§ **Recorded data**
━━━━━━
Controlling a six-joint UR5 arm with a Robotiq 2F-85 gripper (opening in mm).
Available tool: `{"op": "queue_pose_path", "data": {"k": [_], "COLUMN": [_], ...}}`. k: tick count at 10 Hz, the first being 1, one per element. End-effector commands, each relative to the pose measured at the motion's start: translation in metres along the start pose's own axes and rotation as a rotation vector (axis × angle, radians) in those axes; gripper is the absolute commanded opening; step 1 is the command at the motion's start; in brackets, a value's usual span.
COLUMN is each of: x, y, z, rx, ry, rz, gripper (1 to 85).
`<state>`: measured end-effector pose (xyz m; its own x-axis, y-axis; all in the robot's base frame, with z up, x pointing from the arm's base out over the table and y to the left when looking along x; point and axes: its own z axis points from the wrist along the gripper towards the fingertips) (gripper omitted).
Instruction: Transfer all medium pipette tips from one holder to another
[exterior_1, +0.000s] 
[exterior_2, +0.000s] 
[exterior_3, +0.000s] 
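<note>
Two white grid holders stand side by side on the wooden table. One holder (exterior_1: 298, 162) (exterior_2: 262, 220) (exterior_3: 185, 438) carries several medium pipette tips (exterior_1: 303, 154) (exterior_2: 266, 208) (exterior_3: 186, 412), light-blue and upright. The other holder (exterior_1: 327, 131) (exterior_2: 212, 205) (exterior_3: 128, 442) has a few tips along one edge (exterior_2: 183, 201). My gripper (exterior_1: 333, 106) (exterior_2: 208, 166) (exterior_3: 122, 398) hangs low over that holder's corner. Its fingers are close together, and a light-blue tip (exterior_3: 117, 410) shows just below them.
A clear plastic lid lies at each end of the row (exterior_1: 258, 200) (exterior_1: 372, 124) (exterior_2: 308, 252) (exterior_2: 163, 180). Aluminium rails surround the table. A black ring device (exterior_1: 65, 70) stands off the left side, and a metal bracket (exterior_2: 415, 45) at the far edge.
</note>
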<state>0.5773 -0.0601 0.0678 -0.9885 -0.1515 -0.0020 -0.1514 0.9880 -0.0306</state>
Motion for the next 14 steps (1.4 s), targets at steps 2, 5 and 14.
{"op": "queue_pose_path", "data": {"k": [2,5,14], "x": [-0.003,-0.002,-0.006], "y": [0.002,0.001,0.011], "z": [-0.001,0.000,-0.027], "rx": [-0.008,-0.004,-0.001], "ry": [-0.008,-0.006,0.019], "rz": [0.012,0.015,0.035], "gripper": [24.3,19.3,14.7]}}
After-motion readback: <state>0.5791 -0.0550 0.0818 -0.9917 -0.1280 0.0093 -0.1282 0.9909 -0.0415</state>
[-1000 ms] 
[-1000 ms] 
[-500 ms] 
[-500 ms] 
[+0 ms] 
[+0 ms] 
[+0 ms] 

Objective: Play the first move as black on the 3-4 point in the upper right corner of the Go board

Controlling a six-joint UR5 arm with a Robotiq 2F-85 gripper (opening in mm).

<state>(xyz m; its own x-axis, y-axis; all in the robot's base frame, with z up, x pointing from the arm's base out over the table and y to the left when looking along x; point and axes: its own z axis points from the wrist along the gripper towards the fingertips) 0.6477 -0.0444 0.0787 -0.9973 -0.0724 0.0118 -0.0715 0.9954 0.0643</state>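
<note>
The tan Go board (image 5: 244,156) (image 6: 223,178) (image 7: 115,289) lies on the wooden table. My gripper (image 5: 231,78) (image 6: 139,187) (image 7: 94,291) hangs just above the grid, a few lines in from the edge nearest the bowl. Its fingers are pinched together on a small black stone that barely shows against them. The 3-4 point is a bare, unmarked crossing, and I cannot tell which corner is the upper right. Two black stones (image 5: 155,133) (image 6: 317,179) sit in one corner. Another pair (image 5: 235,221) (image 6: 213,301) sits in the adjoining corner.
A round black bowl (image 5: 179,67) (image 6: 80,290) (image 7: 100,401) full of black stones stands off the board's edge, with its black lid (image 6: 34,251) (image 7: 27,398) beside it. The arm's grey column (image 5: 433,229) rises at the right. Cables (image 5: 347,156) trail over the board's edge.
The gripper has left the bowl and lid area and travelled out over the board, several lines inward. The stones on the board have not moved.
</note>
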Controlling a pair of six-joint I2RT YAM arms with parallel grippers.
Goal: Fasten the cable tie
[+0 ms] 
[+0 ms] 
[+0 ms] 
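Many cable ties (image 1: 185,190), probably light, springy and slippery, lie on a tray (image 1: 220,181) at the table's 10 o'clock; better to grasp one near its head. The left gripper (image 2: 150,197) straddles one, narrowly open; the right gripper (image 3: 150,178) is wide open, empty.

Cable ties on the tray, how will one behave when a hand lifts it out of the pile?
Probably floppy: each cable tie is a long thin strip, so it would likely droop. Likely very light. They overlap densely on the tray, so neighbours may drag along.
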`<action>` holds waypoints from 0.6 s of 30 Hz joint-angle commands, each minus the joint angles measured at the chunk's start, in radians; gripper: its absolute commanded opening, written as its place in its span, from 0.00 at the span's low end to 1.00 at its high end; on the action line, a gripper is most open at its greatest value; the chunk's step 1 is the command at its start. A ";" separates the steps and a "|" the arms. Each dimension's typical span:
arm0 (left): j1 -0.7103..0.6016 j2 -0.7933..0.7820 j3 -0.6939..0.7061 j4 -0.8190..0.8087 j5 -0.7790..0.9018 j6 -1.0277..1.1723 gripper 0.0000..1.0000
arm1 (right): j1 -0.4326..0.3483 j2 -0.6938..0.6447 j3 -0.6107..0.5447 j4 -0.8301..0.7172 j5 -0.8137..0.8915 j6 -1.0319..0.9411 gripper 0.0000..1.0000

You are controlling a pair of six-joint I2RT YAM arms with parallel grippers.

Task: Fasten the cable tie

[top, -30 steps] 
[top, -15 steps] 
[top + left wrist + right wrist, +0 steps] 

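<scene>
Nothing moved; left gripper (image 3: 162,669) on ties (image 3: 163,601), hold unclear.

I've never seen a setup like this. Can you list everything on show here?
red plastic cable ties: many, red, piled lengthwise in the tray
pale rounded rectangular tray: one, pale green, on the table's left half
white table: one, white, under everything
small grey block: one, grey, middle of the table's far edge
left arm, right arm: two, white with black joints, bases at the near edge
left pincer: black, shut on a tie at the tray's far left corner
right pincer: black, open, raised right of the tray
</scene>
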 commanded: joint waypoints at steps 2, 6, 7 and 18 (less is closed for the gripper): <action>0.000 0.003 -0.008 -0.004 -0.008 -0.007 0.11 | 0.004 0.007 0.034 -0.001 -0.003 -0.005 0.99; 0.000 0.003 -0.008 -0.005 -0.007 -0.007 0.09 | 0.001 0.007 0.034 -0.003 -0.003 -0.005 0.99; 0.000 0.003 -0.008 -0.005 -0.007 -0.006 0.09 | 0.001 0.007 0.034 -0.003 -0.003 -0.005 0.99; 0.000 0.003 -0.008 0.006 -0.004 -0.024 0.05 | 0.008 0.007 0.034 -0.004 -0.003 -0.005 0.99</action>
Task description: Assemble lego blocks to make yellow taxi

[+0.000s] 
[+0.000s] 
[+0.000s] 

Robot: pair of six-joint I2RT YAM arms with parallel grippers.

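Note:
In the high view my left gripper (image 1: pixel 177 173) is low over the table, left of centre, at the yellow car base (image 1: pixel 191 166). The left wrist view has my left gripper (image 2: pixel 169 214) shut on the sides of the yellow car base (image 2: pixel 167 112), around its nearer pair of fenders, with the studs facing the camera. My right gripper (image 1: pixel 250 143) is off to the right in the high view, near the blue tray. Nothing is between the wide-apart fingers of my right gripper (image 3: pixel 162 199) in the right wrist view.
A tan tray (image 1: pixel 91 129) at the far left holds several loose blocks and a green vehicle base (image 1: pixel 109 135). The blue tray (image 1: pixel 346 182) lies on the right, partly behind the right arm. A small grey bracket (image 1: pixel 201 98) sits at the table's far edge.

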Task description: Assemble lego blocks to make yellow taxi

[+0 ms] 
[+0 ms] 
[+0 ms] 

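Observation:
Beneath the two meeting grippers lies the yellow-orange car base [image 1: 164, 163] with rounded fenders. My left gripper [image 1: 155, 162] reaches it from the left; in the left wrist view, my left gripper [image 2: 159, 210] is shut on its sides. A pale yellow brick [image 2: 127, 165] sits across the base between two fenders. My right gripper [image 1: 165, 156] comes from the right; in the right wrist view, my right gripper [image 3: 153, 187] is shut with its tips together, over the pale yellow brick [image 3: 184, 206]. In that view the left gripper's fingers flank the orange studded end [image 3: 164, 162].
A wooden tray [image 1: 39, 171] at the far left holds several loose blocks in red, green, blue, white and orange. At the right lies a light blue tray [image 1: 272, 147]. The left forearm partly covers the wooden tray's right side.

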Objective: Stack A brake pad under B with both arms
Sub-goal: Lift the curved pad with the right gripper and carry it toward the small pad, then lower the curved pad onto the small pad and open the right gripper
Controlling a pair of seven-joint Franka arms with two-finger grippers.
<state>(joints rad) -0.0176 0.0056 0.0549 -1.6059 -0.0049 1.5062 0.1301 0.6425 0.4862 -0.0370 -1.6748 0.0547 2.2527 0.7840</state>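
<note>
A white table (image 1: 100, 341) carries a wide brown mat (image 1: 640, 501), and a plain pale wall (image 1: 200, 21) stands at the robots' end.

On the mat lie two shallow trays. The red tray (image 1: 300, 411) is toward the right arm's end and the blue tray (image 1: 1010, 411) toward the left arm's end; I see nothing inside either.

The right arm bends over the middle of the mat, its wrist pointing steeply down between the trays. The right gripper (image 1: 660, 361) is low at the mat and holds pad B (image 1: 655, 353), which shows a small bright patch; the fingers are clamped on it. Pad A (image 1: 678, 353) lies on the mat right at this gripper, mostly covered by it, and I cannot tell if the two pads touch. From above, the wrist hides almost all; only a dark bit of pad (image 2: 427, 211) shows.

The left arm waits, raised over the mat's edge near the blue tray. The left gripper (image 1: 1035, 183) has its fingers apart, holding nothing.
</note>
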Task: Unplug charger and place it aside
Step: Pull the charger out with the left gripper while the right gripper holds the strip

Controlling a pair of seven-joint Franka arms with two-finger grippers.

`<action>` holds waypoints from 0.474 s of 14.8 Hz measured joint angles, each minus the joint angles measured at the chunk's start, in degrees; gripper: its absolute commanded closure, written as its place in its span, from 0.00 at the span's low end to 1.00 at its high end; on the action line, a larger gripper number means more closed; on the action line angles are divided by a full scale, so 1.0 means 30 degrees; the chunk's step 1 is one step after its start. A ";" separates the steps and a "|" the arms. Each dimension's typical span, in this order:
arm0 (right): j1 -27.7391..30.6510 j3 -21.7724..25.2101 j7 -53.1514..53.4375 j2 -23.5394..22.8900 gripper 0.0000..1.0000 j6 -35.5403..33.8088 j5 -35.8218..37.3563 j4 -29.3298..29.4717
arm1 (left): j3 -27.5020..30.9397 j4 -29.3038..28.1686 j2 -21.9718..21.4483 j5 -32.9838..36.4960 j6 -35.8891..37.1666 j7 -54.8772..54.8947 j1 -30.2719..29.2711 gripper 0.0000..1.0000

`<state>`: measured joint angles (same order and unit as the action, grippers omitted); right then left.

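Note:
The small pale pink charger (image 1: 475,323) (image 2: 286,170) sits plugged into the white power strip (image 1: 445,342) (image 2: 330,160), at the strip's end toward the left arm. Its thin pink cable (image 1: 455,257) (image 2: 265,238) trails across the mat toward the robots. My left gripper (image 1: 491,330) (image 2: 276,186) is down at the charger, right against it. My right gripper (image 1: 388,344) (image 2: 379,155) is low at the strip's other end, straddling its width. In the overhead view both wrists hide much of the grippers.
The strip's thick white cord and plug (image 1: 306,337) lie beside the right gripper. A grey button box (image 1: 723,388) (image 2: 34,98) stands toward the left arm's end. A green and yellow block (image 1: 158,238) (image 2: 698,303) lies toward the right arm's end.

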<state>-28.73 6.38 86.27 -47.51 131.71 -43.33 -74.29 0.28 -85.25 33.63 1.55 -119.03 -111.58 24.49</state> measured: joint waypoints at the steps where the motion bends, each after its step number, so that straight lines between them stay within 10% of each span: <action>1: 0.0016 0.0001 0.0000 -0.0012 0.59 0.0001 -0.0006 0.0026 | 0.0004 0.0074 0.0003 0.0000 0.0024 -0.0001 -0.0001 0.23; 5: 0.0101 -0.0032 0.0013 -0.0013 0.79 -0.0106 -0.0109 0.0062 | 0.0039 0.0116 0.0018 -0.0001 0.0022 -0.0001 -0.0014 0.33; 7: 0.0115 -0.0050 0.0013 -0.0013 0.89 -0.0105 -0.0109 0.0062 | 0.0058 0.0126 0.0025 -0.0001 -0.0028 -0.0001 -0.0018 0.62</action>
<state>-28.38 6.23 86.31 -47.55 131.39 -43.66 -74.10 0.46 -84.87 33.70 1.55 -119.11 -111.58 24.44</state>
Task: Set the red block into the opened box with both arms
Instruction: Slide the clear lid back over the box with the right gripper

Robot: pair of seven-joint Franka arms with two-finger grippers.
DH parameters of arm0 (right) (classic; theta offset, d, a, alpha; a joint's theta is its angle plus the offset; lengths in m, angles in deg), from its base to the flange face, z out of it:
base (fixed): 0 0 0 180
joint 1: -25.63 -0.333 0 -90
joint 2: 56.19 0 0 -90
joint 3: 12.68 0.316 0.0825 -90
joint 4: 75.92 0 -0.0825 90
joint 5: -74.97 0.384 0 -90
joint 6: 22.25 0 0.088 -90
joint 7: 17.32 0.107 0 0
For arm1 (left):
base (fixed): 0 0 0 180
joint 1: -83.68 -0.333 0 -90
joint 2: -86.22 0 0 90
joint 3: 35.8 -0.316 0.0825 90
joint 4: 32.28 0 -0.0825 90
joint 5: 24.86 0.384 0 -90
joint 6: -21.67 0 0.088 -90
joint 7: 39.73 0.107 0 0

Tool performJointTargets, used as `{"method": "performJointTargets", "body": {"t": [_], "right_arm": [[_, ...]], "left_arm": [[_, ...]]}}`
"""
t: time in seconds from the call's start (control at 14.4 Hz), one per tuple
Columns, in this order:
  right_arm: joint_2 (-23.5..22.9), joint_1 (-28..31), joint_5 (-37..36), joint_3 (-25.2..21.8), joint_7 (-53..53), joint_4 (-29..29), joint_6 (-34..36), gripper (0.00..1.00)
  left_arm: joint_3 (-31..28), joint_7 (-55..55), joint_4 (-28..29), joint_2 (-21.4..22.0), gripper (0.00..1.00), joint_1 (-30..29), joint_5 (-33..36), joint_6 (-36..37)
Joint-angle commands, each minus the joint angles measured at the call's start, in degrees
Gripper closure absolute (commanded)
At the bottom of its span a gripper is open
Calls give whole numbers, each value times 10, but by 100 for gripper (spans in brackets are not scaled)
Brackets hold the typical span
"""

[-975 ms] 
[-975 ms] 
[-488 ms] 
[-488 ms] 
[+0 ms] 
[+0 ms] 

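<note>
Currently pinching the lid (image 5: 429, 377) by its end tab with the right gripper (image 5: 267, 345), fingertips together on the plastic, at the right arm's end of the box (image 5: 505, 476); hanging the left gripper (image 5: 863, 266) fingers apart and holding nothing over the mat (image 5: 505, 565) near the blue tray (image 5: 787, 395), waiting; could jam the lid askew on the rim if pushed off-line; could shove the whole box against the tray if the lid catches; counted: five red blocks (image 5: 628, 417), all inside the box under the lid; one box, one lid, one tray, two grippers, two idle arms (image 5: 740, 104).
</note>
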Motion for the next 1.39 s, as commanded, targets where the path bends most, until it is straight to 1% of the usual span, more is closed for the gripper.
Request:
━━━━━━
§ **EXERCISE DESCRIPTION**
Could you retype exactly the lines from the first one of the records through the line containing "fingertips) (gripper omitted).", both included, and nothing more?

§ **ANSWER TO THE EXERCISE**
Controlling a six-joint UR5 arm with a Robotiq 2F-85 gripper (opening in mm).
Available tool: `{"op": "queue_pose_path", "data": {"k": [_], "COLUMN": [_], ...}}`. k: tick count at 10 Hz, the first being 1, one per element. End-effector commands, each relative to the pose measured at the motion's start: translation in metres along the start pose's own axes and rotation as a rotation vector (axis × angle, radians) in those axes; gripper is the absolute commanded opening; step 1 is the command at the motion's start; in brackets, a value's usual span.
COLUMN is each of: x, y, z, rx, ry, rz, gripper (1 to 85).
`<state>`: measured end-effector pose (xyz m; its own x-axis, y-axis; all in the robot's base frame, with z up, x pointing from the arm's base out over the table and y to the left when looking along x; point and axes: its own z axis points from the wrist along the gripper towards the fingertips) (gripper omitted).

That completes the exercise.